Construction: Une législation à dépoussiérer

Construction: Une législation à dépoussiérer

Publié le : - Auteur : L'Economiste

Depuis 1985, survient en moyenne un effondrement tous les 15 mois. «Ce chiffre n’englobe que les bâtiments nouveaux ou en construction», explique Abdelmajid Choukaili, expert en construction. Cela dénote un certain laisser-aller de la part des différents intervenants dans l’acte de bâtir. Cet acte met à contribution un nombre important d’intervenants, depuis l’architecte jusqu’au fournisseur des matériaux de construction. En outre, pendant les vingt-cinq dernières années, de nouveaux intervenants sont apparus dans le bâtiment, notamment les fournisseurs du béton prêt à l’emploi, les fournisseurs de produits semi-finis, les coordinateurs d’étude et de travaux et les promoteurs. «Cette pléthore d’acteurs rend difficile en cas de sinistre de déterminer les responsabilités», explique Abdeslam Chikri, directeur des affaires juridiques au ministère de l’Habitat.
Le texte sur la responsabilité des constructeurs (Article 769 du dahir des obligations et des contrats) ne traite que de deux intervenants responsables: l’architecte ou l’ingénieur et l’entrepreneur. «Ces dispositions qui datent de 1913, modifiées en 1959, sont obsolètes», souligne Choukaili.
A cette époque, la notion de bureau d’étude ou d’ingénieur consultant n’existait pas. Le bureau de contrôle lui aussi n’est évoqué dans aucun texte. «Cette situation est inconcevable. Dans les projets où il intervient, c’est le bureau de contrôle qui fait modifier les plans des bureaux d’étude, accepte ou rejette les solutions techniques… sans que sa responsabilité soit engagée!», s’étonne Choukaili.
A l’exclusion du rôle de l’architecte, un flou total caractérise les missions des autres intervenants dans l’acte de bâtir. «Cette situation est propice à des actions imposées, plus par les rapports de force que par une rationalité d’intervention», ajoute Choukaili.
A titre d’exemple, il est arrivé que certains bureaux de contrôle, et laboratoires, ont été instrumentalisés dans une opposition d’intérêts entre l’entrepreneur et le promoteur, parfois entre le bureau d’études techniques et l’architecte. «Ces cas demeurent d’une portée limitée par rapport à la cacophonie entraînée par la création de plusieurs laboratoires et l’autoproclamation en tant que bureau de contrôle de plusieurs entités», déplore Choukaili. Ainsi, les empiètements sur les tâches réciproques du bureau d’études techniques, du bureau de contrôle, du laboratoire et du bureau de coordination ne sont pas rares.
Ces problèmes seront débattus dans le cadre d’une journée organisée par l’Association des ingénieurs de l’école Mohammadia le 13 juin sous le thème «La responsabilité dans l’acte de bâtir».

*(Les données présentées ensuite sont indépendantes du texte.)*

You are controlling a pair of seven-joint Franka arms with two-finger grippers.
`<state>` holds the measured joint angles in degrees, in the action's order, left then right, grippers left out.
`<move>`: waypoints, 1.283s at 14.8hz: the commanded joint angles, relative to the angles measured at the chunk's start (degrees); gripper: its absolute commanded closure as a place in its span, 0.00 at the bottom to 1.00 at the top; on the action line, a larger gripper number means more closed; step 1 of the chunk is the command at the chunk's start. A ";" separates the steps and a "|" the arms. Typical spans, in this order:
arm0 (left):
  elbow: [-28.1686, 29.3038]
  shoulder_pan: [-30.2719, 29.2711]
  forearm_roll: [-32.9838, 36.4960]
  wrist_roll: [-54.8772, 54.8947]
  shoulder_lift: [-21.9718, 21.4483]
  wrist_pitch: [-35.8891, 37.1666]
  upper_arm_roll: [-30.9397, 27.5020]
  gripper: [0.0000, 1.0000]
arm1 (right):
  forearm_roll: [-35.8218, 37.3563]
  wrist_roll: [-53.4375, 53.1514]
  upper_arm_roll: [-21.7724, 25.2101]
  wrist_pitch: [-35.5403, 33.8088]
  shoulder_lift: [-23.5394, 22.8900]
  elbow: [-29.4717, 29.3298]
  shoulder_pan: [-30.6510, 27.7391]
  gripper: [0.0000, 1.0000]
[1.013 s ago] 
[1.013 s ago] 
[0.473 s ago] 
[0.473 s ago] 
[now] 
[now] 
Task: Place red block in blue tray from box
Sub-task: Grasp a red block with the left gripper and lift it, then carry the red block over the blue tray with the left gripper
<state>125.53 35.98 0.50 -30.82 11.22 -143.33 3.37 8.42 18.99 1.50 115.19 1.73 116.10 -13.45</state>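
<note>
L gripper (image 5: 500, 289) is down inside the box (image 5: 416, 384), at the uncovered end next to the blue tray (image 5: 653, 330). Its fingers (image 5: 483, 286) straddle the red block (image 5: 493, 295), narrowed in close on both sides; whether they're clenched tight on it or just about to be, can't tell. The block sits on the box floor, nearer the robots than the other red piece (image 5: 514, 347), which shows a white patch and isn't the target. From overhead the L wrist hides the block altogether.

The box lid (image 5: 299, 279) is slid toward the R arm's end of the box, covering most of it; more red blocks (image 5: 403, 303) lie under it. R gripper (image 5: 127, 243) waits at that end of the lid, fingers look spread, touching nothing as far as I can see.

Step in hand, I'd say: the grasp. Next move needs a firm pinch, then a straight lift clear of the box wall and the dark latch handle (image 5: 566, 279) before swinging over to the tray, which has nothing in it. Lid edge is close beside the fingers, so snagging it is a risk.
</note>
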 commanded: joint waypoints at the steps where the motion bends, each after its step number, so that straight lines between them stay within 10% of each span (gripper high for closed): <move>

Pour éviter le drame de Kénitra

L’effondrement de l’immeuble de Kénitra, janvier dernier, qui a causé 18 morts et 26 blessés est resté dans les annales de la profession. Pour éviter de tels drames, les experts appellent à une implication de l’entrepreneur dans la conception des ouvrages, sur la base des études de l’architecte et du bureau d’études techniques, de façon à ce que l’acte de bâtir soit réellement collectif. Par ailleurs, la législation sur les responsabilités doit être revue afin de combler les lacunes et intégrer la majorité des intervenants ignorés dans l’acte de bâtir. Cette législation ne touche qu’à la stabilité de l’ouvrage après son achèvement, alors que tous les accidents ont eu lieu pendant la phase de construction.